Quick! Snap a picture!
Because I totally get now how the second child gets the shaft, i.e. fewer photos, fewer moments caught on tape (digital, that is) and the list goes on. I get it now! Between keeping up with the activities of the older one as well as the eating habits and nap/sleep schedules of the younger one, there is no time. And yet, I find myself craving baby.
My husband would say I’m a mad woman. Because apparently I don’t remember the effects of natural childbirth plus a 9 lb. baby and good long labor. Oh, I do- mommy brain hasn’t blocked out that completely I promise. It was extreme.

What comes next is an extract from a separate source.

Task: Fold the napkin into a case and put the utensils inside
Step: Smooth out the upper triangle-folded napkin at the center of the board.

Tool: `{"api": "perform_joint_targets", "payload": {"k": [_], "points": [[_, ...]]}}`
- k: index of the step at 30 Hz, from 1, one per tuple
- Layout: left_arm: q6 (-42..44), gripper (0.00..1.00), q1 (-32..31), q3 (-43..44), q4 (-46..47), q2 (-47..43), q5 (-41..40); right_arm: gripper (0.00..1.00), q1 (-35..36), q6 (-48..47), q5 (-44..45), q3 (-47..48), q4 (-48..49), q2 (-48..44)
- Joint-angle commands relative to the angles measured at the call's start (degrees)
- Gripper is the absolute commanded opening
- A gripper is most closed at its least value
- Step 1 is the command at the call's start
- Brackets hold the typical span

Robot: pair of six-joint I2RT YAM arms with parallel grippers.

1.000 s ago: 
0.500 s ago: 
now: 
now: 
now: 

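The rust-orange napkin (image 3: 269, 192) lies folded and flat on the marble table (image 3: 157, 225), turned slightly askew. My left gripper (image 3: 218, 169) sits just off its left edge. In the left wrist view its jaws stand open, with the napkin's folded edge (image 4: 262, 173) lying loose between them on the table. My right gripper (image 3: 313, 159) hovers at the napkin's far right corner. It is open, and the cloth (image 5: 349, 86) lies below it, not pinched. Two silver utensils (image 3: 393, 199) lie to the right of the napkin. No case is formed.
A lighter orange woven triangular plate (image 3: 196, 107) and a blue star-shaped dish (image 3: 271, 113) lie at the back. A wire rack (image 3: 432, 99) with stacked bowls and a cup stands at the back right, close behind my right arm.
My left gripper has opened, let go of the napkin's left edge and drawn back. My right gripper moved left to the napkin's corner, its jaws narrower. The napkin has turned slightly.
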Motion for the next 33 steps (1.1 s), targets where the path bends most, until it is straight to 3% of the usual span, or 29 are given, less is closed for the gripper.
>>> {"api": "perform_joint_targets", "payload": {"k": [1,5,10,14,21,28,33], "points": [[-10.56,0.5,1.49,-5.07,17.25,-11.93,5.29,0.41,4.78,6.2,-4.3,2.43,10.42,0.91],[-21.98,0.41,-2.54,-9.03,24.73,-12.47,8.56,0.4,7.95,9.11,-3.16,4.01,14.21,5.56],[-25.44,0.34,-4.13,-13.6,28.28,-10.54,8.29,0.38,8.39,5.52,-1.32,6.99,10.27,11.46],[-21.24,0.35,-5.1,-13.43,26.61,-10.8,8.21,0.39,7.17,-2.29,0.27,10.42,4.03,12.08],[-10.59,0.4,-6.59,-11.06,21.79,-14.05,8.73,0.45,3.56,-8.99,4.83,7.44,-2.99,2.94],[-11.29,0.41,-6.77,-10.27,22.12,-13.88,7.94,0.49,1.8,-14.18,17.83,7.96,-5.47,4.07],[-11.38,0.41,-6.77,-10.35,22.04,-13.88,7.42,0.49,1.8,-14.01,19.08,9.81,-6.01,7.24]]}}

Not wanting to mince words, I would equate it to being sawed in half without being able to do anything except focus on the pain. And the beautiful baby! It was worth it all the while. I wish over and over again that I had a doula and practiced hypno-birthing but alas I did not. I was busy or something…. But that’s not to say in the next 2 years or so I’d wouldn’t want another to add to the brood.

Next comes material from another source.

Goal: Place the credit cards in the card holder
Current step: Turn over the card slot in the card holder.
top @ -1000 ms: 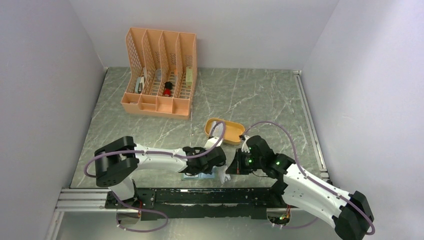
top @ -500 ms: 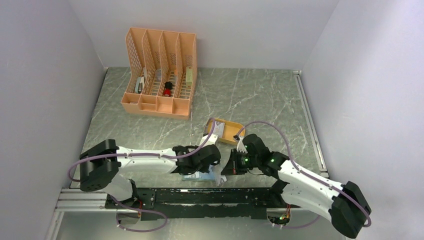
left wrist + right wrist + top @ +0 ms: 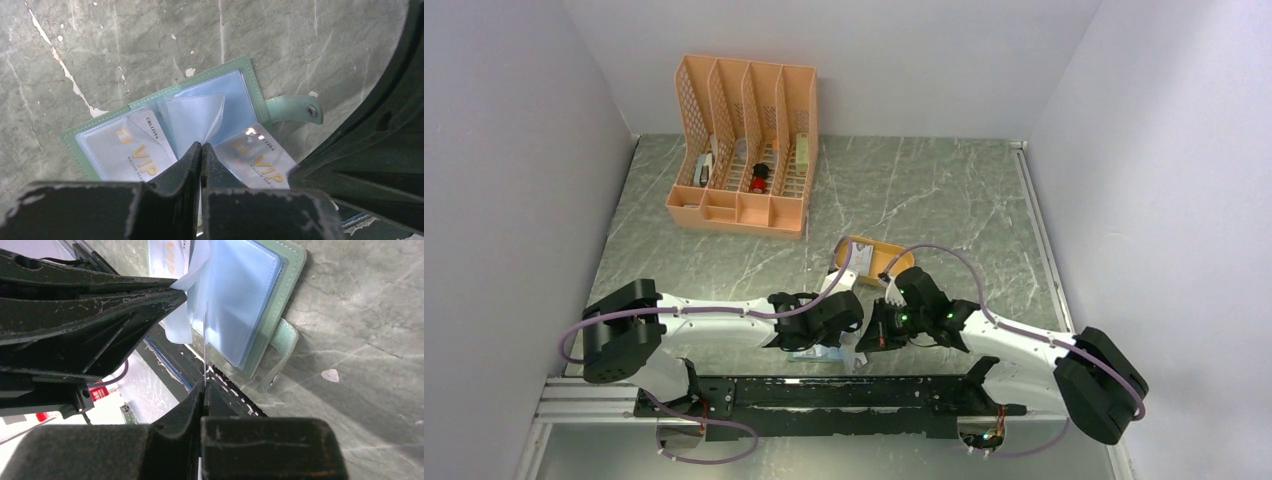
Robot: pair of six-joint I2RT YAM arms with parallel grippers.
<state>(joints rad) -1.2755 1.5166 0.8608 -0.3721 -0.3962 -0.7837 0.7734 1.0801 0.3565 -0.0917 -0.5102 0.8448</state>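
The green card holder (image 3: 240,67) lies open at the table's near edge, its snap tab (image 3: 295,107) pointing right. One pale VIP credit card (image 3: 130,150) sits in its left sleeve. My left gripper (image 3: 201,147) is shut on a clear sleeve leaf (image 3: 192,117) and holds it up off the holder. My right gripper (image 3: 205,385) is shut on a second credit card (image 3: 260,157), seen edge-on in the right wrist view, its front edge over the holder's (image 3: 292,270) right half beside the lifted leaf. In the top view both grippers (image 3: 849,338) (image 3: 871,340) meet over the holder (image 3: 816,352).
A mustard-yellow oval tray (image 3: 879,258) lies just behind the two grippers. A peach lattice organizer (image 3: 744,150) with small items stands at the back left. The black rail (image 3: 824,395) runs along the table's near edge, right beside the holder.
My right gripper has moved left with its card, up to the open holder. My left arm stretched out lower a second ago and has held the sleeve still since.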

Back to the second child- ironically, the baby is gaining all her tiny, cute, drool-inducing teeth as my firstborn is losing his baby teeth. The tooth fairy is making him a rich kid. He didn’t know what to say when I shared that my own baby teeth only earned myself a quarter or two and maybe a full crisp $1 bill for a molar. Um…inflation? I realized I wasn’t recording these milestones in a baby album, or with my camera, or even super-detailed online. But it’s okay. They are growing up and I get to enjoy it, and they know I’m with them. Isn’t that worth more than a snapped picture?